According to an embodiment, an electronic device may include: a memory storing instructions; and at least one processor. The instructions may, when executed by the at least one processor, cause the electronic device to: acquire an importance score for each of lines included in each of heads of a transformer model to prune the heads of the transformer model, by performing a previously learned line selection operation; perform coarse-grained pruning on the heads, based on the importance score and a threshold value; perform fine-grained pruning on heads unpruned through the coarse-grained pruning; and optimize a placement of the heads, based on a workload of the heads on which the coarse-grained pruning and the fine-grained pruning has been performed.
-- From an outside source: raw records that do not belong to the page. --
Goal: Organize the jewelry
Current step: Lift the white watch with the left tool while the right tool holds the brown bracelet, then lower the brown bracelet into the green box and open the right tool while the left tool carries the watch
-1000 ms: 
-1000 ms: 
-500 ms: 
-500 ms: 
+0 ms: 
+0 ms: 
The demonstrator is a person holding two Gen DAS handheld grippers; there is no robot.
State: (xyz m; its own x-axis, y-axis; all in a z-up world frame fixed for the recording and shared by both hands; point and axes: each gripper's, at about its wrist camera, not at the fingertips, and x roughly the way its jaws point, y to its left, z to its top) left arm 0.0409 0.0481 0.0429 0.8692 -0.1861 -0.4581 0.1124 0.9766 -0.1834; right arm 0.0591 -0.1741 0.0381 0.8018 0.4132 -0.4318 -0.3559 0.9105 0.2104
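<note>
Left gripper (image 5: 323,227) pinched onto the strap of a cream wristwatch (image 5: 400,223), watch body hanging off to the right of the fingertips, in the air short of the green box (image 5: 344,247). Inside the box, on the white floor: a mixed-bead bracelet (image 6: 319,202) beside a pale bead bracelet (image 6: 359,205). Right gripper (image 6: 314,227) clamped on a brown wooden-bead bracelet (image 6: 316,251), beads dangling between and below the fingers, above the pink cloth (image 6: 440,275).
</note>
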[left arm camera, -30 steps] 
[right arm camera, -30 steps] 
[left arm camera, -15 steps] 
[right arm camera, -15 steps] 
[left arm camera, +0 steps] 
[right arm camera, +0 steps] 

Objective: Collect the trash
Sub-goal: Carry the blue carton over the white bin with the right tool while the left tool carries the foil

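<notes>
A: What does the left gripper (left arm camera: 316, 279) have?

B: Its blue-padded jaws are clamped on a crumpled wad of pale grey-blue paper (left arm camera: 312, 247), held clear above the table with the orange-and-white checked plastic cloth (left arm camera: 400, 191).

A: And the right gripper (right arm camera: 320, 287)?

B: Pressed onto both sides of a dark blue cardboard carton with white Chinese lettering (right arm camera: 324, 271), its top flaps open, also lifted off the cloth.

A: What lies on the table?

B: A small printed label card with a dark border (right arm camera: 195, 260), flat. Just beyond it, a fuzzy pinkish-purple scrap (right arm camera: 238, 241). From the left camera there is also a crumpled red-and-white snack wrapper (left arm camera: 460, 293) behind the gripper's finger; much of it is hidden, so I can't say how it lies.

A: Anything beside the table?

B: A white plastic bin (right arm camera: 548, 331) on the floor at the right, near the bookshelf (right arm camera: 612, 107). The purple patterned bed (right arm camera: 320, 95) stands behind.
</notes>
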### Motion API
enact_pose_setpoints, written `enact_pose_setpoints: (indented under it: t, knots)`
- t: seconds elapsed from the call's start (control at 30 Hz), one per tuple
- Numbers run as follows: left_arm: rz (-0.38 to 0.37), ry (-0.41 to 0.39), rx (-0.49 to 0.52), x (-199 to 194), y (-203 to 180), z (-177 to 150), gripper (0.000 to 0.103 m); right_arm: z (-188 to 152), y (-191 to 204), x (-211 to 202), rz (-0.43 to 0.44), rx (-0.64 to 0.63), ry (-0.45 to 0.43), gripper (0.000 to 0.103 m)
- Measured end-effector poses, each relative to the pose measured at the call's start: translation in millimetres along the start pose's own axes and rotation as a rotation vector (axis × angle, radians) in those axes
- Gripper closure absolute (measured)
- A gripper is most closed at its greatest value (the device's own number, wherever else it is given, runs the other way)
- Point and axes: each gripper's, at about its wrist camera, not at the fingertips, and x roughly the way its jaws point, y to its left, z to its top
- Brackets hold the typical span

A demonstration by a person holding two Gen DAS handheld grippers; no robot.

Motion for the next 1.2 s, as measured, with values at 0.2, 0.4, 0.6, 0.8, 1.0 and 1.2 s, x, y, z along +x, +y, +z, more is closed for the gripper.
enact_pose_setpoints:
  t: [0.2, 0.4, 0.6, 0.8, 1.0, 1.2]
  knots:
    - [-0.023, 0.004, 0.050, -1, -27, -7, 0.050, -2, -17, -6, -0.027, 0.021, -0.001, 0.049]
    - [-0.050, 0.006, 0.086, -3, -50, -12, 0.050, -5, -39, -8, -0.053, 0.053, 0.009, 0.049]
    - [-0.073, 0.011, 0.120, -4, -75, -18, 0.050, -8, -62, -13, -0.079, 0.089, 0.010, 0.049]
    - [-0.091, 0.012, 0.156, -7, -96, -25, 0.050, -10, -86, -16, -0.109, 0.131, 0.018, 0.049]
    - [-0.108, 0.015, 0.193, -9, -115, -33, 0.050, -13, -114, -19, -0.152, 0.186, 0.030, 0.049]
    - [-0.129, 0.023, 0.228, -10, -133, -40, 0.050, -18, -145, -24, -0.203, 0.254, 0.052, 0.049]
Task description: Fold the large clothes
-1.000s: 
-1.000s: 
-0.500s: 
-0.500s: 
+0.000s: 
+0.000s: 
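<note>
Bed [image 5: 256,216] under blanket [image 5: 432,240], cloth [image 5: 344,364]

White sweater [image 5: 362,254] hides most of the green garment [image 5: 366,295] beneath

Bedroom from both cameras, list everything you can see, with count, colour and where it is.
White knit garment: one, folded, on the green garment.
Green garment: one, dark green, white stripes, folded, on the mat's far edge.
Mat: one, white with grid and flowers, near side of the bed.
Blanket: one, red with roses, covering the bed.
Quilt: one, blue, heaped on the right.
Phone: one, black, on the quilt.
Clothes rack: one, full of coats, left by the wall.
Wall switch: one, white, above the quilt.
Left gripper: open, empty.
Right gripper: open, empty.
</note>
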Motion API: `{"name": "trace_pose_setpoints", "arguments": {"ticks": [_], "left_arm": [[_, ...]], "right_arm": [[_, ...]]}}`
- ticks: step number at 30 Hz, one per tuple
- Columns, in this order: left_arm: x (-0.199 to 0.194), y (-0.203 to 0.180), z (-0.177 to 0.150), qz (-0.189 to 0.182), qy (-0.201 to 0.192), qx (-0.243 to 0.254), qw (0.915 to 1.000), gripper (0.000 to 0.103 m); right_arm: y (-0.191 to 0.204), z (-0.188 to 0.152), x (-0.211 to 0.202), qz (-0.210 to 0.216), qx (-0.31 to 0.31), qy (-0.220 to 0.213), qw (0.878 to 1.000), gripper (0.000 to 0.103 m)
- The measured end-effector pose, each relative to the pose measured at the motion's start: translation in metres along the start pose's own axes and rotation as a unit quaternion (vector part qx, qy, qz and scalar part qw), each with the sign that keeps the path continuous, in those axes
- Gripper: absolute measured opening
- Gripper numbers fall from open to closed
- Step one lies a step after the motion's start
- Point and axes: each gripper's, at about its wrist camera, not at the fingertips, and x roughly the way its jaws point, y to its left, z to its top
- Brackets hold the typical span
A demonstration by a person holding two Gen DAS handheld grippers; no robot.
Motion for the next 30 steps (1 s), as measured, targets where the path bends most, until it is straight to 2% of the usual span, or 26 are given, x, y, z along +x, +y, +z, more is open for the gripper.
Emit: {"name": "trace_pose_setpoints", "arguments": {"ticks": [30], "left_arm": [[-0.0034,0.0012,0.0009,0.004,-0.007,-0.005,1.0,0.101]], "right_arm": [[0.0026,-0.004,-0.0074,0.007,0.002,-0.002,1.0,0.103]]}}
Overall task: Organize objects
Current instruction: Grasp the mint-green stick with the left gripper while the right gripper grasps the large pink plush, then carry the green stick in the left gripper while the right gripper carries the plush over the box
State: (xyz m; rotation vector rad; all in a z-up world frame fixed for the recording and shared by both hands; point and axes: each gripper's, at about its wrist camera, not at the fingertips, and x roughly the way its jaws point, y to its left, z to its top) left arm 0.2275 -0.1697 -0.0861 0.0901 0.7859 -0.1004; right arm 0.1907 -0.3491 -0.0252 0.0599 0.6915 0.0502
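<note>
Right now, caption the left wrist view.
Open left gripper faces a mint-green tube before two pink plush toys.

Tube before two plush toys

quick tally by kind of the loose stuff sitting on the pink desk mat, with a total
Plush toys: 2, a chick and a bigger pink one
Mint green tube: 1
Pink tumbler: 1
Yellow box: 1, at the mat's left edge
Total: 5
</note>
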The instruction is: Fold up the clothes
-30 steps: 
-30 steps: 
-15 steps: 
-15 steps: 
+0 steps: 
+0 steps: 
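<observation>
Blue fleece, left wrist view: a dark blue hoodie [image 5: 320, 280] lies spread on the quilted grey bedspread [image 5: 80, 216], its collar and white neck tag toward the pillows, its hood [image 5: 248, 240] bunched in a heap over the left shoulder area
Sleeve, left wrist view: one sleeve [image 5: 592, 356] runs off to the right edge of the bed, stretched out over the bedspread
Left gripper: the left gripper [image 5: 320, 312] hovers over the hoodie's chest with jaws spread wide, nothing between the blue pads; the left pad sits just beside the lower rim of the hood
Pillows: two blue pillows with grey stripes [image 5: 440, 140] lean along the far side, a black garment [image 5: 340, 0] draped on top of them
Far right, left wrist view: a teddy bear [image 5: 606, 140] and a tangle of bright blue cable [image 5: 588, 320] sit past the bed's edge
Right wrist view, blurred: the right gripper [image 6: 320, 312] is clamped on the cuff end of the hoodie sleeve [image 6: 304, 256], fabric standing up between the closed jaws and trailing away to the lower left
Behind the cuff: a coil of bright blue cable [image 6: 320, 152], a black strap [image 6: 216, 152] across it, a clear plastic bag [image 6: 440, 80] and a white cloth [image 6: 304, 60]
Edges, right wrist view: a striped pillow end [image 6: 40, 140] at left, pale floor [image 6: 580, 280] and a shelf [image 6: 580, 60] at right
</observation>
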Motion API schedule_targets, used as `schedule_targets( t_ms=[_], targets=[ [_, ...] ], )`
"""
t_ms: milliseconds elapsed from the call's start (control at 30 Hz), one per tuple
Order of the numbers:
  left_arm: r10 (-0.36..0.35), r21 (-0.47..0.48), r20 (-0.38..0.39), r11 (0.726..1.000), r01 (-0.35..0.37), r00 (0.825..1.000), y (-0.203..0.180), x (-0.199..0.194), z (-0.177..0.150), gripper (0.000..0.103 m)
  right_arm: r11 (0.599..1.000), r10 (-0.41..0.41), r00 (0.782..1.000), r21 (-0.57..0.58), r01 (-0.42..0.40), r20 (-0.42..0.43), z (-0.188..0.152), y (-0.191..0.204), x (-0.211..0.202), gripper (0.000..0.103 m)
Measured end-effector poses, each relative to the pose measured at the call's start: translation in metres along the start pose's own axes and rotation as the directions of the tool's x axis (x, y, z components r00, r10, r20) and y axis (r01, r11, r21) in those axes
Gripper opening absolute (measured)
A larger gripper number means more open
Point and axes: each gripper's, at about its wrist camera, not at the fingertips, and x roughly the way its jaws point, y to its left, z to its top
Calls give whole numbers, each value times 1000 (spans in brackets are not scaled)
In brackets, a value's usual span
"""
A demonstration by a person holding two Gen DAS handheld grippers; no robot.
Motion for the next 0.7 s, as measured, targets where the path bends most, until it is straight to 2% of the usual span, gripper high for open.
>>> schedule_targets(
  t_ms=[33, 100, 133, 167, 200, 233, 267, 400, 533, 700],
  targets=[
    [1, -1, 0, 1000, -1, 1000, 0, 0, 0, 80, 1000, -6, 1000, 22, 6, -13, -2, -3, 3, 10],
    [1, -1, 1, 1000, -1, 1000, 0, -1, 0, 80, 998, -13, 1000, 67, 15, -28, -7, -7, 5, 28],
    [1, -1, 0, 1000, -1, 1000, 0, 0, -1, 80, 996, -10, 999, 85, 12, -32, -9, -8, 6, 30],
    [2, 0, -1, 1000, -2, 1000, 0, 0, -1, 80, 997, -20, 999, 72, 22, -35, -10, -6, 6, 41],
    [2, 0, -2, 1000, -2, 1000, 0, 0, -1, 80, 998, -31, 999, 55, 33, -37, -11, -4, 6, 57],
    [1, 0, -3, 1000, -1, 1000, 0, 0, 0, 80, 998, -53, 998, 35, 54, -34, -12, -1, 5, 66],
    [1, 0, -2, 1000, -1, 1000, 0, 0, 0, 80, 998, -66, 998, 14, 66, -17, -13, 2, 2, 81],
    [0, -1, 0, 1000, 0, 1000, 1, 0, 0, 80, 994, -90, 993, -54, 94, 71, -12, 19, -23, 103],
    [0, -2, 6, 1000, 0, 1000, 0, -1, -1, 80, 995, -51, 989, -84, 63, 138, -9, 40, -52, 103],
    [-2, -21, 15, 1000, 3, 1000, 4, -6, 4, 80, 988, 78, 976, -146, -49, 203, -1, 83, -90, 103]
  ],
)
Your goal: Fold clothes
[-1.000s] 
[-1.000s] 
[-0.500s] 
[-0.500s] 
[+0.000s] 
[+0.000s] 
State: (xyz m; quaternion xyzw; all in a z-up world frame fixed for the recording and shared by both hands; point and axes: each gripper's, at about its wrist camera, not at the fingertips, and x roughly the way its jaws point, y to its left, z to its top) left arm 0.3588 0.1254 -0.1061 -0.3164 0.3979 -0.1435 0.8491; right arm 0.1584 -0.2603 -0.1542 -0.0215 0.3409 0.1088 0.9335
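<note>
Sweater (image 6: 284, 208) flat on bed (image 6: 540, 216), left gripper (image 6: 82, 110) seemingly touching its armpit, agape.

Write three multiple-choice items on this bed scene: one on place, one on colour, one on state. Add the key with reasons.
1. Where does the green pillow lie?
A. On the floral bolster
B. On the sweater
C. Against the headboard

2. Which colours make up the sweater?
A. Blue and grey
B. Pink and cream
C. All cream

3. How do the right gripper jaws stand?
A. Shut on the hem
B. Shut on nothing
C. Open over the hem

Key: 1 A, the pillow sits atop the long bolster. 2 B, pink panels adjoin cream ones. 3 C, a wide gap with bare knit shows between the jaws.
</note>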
According to an embodiment, a transformer accelerator may include: a memory storing the instructions; and at least one processor. The instructions may, when executed by the at least one processor, cause the transformer accelerator to: receive data associated with operations of a transformer model, and transform the data into dense data; receive dense scheduling data and a zero-line mask generated based on a transformer model optimization and head scheduling method; output a dense operation result by performing a tiled matrix multiplication based on at least one of the dense data, the dense scheduling data, or the zero-line mask; and output a final operation result by transforming the dense operation result into a sparse matrix, using the zero-line mask.

According to an embodiment, an electronic device may include: a memory storing instructions; a transformer accelerator; and at least one processor. The instructions may, when executed by the at least one processor, cause the electronic device to: perform an optimization and head scheduling operation on a transformer model; and perform an acceleration operation to accelerate, by the transformer accelerator, an operation of the transformer model on which head scheduling has been performed. The optimization and head scheduling operation may include: acquiring an importance score for each of lines included in each of heads of the transformer model to prune the heads of the transformer model, by performing a previously learned line selection operation; performing coarse-grained pruning on the heads based on the importance score and a threshold value; performing fine-grained pruning on heads unpruned through the coarse-grained pruning; and optimizing a placement of the heads based on a workload of the coarse-grained pruning and the fine-grained pruning has been performed. The acceleration operation may include: receiving data associated with operations of the transformer model, and transforming the data into dense data; receiving dense scheduling data and a zero-line mask generated based on the optimization and head scheduling operation; outputting a dense operation result by performing a tiled matrix multiplication based on at least one of the dense data, the dense scheduling data, or the zero-line mask; and outputting a final operation result by transforming the dense operation result into a sparse matrix, using the zero-line mask.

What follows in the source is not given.